§ **Brief**:
Repeat the lines of the data exactly, from the first one through the one that contains "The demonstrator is".

§ **Dataset content**:
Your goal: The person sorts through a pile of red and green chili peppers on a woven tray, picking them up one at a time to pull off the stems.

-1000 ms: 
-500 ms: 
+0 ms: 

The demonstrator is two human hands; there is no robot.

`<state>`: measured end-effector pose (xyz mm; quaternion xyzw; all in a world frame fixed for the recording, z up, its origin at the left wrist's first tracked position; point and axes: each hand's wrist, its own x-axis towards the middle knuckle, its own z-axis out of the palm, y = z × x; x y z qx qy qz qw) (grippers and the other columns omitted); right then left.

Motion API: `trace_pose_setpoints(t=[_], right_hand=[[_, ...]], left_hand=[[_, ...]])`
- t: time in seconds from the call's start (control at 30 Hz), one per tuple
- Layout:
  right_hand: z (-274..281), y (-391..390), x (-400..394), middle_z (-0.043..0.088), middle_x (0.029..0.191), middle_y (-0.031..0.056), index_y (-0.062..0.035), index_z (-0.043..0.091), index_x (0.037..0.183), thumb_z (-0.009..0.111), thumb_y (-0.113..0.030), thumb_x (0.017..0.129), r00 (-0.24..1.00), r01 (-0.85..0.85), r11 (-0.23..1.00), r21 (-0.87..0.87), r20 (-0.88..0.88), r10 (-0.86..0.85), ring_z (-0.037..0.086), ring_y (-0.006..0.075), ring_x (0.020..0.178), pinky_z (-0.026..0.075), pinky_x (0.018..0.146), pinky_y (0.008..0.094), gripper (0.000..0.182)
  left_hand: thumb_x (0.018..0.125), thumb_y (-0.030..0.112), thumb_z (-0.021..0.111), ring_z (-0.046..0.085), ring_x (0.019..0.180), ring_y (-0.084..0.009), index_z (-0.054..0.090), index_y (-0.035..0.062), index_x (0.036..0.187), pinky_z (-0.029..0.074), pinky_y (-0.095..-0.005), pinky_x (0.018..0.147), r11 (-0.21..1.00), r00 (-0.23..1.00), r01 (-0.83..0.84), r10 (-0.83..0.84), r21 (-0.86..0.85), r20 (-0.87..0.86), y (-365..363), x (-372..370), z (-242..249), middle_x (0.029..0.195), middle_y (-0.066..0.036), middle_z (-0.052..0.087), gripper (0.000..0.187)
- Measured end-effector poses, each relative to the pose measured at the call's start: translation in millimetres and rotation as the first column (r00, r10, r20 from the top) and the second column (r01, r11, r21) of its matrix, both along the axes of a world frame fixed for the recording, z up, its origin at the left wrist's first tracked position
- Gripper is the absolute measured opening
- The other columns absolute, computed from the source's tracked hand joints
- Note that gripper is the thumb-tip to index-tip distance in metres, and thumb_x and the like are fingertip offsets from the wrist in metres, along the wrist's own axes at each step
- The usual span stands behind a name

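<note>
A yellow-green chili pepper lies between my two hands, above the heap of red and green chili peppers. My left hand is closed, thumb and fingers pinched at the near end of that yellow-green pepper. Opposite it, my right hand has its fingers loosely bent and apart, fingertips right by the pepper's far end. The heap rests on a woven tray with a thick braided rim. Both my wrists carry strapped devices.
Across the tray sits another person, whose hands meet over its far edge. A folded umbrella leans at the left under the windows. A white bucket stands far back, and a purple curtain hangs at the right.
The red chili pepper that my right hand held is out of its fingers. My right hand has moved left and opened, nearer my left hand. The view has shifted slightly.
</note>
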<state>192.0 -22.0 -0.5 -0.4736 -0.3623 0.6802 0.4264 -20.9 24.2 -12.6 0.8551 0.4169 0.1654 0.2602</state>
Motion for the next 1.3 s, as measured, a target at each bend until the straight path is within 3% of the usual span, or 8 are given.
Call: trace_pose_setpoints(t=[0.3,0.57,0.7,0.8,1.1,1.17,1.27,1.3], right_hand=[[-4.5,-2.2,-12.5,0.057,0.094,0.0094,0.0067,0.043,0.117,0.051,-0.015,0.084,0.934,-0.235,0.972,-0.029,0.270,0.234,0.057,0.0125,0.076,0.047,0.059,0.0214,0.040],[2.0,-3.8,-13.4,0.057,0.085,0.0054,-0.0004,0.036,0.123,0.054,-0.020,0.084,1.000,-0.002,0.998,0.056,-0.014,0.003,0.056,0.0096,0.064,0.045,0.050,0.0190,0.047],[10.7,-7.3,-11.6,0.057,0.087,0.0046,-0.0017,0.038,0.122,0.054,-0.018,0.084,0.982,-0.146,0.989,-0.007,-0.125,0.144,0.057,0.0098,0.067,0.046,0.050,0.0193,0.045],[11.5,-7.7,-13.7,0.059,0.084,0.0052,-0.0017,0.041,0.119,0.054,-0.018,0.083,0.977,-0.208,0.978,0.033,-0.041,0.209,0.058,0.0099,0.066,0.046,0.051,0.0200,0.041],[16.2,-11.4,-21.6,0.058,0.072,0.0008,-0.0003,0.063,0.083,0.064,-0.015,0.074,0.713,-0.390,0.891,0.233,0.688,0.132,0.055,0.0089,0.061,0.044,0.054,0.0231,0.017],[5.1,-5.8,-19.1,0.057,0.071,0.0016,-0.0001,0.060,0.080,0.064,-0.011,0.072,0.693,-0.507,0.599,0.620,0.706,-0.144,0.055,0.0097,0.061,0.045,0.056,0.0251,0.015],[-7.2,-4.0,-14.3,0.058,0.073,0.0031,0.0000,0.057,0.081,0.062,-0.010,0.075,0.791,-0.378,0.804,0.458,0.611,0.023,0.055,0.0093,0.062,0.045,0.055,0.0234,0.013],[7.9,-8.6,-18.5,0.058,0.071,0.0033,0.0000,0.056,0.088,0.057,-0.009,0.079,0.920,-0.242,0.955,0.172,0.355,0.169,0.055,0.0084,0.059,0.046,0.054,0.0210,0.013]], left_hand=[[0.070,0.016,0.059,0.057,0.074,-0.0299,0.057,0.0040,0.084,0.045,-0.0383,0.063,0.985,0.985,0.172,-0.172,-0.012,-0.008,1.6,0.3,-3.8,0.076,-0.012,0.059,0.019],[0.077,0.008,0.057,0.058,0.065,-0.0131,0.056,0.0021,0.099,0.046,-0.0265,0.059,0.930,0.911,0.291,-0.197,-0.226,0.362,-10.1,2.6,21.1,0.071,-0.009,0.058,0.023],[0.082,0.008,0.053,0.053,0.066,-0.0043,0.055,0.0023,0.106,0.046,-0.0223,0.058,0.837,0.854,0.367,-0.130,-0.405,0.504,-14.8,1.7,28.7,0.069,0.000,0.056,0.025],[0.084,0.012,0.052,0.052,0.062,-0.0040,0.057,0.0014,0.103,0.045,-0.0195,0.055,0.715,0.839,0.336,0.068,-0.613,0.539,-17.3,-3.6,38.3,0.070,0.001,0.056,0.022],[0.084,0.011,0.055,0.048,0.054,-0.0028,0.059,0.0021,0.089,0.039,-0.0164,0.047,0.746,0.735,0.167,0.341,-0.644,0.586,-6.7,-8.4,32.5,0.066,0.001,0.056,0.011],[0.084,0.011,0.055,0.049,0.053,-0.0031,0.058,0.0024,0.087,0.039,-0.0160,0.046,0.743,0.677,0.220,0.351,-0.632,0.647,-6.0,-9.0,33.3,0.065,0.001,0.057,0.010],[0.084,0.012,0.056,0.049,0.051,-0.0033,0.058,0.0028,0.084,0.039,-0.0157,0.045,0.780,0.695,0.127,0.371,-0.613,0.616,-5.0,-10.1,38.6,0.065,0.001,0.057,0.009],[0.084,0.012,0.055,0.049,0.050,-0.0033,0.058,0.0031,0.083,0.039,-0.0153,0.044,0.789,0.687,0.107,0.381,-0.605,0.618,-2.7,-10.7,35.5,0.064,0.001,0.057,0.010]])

§ **Reply to the task**:
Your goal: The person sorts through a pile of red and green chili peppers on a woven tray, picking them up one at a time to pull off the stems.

-1000 ms: 
-500 ms: 
+0 ms: 

The demonstrator is two human hands; there is no robot.

The work on this exercise has been finished.